Houston Astros – No. 21
- Catcher
- Born: September 21, 1998 (age 28) Azua, Dominican Republic
- Bats: RightThrows: Right

MLB debut
- September 2, 2022, for the Houston Astros

MLB statistics (through September 23, 2026)
- Batting average: .279
- Home runs: 73
- Runs batted in: 258
- Stats at Baseball Reference

Teams
- Houston Astros (2022–present);

= Yainer Díaz =

Dominican baseball player (born 1998)

Yainer Radhames Díaz (born September 21, 1998) is a Dominican professional baseball catcher for the Houston Astros of Major League Baseball (MLB). Díaz signed with the Cleveland Indians as an international free agent in 2016. In 2021, he was traded to the Astros, with whom he made his MLB debut in 2022.

==Professional career==
===Cleveland Indians===
Díaz signed with the Cleveland Indians as an international free agent on December 7, 2016. He made his professional debut in 2017, playing in 42 games for the Dominican Summer League Indians and slashing .294/.321/.379 with one home run and 21 runs batted in. Díaz spent the 2018 season with the rookie-level Arizona League Indians, playing in 41 contests and posting a batting line of .355/.387/.503 with 2 home runs and 28 RBI.

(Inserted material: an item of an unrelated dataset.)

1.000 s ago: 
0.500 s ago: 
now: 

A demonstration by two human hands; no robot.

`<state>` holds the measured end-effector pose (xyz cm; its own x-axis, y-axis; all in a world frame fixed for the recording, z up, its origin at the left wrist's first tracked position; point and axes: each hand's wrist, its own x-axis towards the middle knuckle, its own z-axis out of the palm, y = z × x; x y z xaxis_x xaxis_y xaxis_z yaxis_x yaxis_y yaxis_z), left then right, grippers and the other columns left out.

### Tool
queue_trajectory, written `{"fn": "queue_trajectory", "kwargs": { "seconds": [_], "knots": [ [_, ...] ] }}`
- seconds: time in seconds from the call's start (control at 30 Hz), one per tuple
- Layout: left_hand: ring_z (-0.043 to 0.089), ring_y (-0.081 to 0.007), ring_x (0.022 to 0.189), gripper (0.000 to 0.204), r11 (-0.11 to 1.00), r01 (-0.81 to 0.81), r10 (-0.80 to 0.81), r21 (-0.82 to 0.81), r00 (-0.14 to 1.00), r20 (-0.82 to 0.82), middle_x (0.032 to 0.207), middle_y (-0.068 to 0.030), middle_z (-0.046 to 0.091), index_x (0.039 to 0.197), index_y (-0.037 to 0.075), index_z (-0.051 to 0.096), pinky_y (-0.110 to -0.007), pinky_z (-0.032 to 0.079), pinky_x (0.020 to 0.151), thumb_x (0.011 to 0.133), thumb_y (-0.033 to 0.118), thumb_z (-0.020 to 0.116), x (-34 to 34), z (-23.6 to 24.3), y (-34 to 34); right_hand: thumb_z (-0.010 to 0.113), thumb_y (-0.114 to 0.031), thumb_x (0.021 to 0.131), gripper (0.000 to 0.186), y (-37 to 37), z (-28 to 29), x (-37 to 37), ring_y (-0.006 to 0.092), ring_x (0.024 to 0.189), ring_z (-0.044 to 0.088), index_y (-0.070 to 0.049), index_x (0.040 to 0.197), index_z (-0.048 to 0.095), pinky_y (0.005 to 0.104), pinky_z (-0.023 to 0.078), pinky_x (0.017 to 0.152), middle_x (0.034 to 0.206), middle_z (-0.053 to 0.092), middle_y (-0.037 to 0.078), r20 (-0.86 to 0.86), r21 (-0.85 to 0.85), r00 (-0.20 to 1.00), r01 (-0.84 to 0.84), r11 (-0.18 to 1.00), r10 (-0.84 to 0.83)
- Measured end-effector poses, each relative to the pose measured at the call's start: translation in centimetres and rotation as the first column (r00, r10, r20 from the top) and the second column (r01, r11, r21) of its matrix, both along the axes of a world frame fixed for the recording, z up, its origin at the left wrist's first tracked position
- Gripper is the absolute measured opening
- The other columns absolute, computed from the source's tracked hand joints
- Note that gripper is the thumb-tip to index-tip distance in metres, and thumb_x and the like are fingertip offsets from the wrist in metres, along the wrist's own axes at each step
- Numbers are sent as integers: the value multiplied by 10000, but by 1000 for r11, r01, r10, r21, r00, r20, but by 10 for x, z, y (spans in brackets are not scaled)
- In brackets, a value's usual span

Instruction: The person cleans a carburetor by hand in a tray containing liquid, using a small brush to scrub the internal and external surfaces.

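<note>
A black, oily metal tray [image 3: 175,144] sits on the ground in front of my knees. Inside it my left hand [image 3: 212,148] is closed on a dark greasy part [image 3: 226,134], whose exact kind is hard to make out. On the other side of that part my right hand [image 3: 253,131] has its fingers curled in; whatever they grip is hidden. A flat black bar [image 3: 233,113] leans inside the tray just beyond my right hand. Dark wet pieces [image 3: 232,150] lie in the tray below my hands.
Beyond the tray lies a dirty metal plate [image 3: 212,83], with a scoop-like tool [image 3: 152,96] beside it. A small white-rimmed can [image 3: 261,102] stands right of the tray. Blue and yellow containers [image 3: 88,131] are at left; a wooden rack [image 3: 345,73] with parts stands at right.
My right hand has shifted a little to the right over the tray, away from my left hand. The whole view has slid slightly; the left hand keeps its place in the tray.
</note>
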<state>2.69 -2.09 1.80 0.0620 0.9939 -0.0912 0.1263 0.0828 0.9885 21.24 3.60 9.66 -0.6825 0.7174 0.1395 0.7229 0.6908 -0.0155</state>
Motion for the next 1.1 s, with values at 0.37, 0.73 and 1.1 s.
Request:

In 2019, Díaz began the year with the AZL Indians, hitting a torrid .451/.477/.707 with 5 home runs and 22 RBI. The performance gifted him a promotion to the Low-A Mahoning Valley Scrappers, where he hit .274 in 34 contests. Díaz did not play in a game in 2020 due to the cancellation of the minor league season because of the COVID-19 pandemic.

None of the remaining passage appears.